SECTION OF LEGAL EDUCATION AND
ADMISSIONS TO THE BAR

The Section of Legal Education and Admissions to the Bar met in the Central Library, St. Louis, Mo., on the afternoon of August 24, 1920, and again on the evening of Thursday, August 26, 1920.

The Chairman of the Section, Charles M. Hepburn, of Indiana, presided.

The Secretary, John B. Sanborn, of Wisconsin, presented a draft of by-laws which, after examination and amendment, were adopted.

Formal addresses delivered before the section by Charles M. Hepburn, Andrew A. Bruce and Hollis R. Bailey follow this memorandum.

(See pages 467, 480, and 498, respectively.)

The Nominating Committee consisting of William R. Vance, Hollis R. Bailey and Samuel Williston, presented the following nominees who were unanimously elected to their respective offices:

Chairman, Elihu Root, of New York; Vice Chairman, Charles A. Boston, of New York; Secretary-Treasurer, John B. Sanborn, of Wisconsin. Council: Julian W. Mack, Illinois, one year; Edward Letchworth, New York, one year; Charles M. Hepburn, Indiana, two years; James P. McBain, Missouri, two years; Harlan F. Stone, New York, three years; Oscar Hallam, Minnesota, three years; Robert M. Hughes, Virginia, four years; Frederic C. Woodward, Illinois, four years.

The following resolution proposed by William Draper Lewis, and thereafter amended in certain particulars, was adopted by the Section, viz.:

"The Chairman for the ensuing year and six other members of the Section appointed by him shall be a special committee,

which committee shall report to the next annual meeting of the Section their recommendations in respect to what, if any, action shall be taken by this Section and by the American Bar Association to create conditions which will tend to strengthen the character and improve the efficiency of persons to be admitted to the practice of law."

The meeting of the Section thereupon adjourned sine die. JOHN B. SANBORN, Secretary.

ORGANIZED CO-OPERATION FOR THE IDEALS OF

LEGAL EDUCATION.

BY

CHARLES M. HEPBURN,

OF INDIANA.

The twenty-five annual addresses which have been delivered by as many different chairmen of this Section since the beginning of its activities in 1894, have dealt, for the most part, with the methods and the scope of legal education, and the chief ends which should be sought in training for the profession of the law. The Education of the Lawyer in Relation to the Public, Legal Education and the Failure of the Bar to Perform its Public Duties, The Importance of a Broad Pre-Legal Education, The Necessity of Idealism in Teaching Law, Education in Law as a Science as Well as a Profession, Educating for the Elimination of Legal Technicalities which Defeat Substantial Justice, The Need of a Sociological Jurisprudence, The Importance of the Study of Comparative Jurisprudence, The Historical Study of English Legal Literature-these themes, and such as these, running through a quarter of a century, are significant of the high ideals in legal education which appear in these valuable addresses.

But today I wish to turn from this inviting field.
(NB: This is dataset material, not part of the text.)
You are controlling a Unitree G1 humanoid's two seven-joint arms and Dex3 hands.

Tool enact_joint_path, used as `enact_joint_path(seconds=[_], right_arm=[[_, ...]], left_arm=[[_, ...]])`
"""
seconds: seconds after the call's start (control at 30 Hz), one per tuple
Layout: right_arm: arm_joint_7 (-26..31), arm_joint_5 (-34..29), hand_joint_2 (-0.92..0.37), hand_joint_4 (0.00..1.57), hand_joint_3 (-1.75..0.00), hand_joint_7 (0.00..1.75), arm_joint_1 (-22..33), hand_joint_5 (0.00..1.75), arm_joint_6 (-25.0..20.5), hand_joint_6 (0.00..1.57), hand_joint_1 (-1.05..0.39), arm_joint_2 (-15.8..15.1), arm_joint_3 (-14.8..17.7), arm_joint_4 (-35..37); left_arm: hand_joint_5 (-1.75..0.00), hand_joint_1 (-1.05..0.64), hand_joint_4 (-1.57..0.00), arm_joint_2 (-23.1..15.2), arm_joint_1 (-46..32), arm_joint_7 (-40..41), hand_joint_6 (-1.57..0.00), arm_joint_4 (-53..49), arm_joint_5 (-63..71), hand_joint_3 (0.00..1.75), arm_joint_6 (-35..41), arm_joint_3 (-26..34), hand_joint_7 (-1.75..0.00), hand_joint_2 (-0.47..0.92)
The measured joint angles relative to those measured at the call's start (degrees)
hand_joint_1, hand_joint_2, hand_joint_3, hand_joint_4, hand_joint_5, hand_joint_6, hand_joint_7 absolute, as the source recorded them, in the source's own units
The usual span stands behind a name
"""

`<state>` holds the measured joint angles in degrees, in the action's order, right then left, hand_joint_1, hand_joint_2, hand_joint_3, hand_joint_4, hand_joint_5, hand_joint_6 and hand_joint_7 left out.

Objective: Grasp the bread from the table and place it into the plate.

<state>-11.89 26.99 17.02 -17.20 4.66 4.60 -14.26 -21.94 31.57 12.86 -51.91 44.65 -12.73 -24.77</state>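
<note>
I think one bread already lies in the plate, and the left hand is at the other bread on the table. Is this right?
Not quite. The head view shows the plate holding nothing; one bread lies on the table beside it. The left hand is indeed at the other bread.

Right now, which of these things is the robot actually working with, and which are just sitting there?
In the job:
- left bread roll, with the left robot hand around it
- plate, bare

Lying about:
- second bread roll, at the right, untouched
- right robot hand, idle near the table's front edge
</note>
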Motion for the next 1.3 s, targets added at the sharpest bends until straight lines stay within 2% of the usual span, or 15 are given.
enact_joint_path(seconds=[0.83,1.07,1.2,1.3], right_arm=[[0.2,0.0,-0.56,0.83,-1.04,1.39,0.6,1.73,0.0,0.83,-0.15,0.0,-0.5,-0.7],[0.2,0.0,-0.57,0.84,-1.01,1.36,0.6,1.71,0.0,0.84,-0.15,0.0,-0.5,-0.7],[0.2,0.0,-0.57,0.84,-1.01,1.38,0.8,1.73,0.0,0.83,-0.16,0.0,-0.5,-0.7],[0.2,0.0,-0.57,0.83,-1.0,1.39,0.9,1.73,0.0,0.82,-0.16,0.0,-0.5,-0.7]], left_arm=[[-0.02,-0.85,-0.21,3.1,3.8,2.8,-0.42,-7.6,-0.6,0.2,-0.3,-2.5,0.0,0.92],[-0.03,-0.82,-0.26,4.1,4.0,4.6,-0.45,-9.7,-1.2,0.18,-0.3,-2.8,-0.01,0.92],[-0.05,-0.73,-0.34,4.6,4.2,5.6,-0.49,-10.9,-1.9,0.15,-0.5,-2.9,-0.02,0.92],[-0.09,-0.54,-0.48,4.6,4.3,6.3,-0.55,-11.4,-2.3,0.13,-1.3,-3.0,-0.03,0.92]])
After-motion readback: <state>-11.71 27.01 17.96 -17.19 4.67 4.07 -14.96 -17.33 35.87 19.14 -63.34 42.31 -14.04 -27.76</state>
I present a subject of ancillary importance—and yet, in the existing conditions of legal education in America, it appears to me to be a subject of vital importance if we are to realize the ideals of this Section.

I suppose that there has never been a time in the history of legal education in America when the problem of legal education raised more important questions for American lawyers, whether on the bench, in active practice, or in our law schools, than it raises now, in the wide sweep of democratic development in this New World. It has become a trite remark that we are standing on the threshold of great developments in the social, the economic, and the political life of America, developments of profound

significance to the welfare of American citizens. Bar associations here and there are beginning to consider the duty of service which in these matters every lawyer owes the state. Today, for instance, in an adjoining hall, the Conference of Bar Association Delegates is considering this question: "What are the state and local bar associations doing to promote knowledge and understanding on the part of the people of their states and communities of the fundamental principles of American institutions?

But the significance of these signs of the time as respects legal education in America has not been often noticed or much regarded. Yet, in this respect, both the present and the immediate future demand a wide outlook, a broad constructive policy, and active co-operation on the part of law teachers and members of the active profession, in a sustained effort to meet the needs of the state in legal education.

Service to the state considered, legal education in America may well have three rather distinct objectives. Primarily, and chiefly, we have the problem of the adequate pre-legal and legal training of candidates for admission to the Bar. Very rarely, in the 42 years which have passed since the American Bar Association organized a committee on legal education and admissions to the Bar, have we looked any further afield. But historically the profession has recognized two other chief ends in legal education.

When William Blackstone, in 1758, delivered at the University of Oxford the opening lecture in the course of lectures which ultimately took the form of Blackstone's Commentaries, he lamented the fact that, as he declares, "it has been the peculiar lot of our admirable system of laws to be neglected, and even unknown, by all but one practical profession."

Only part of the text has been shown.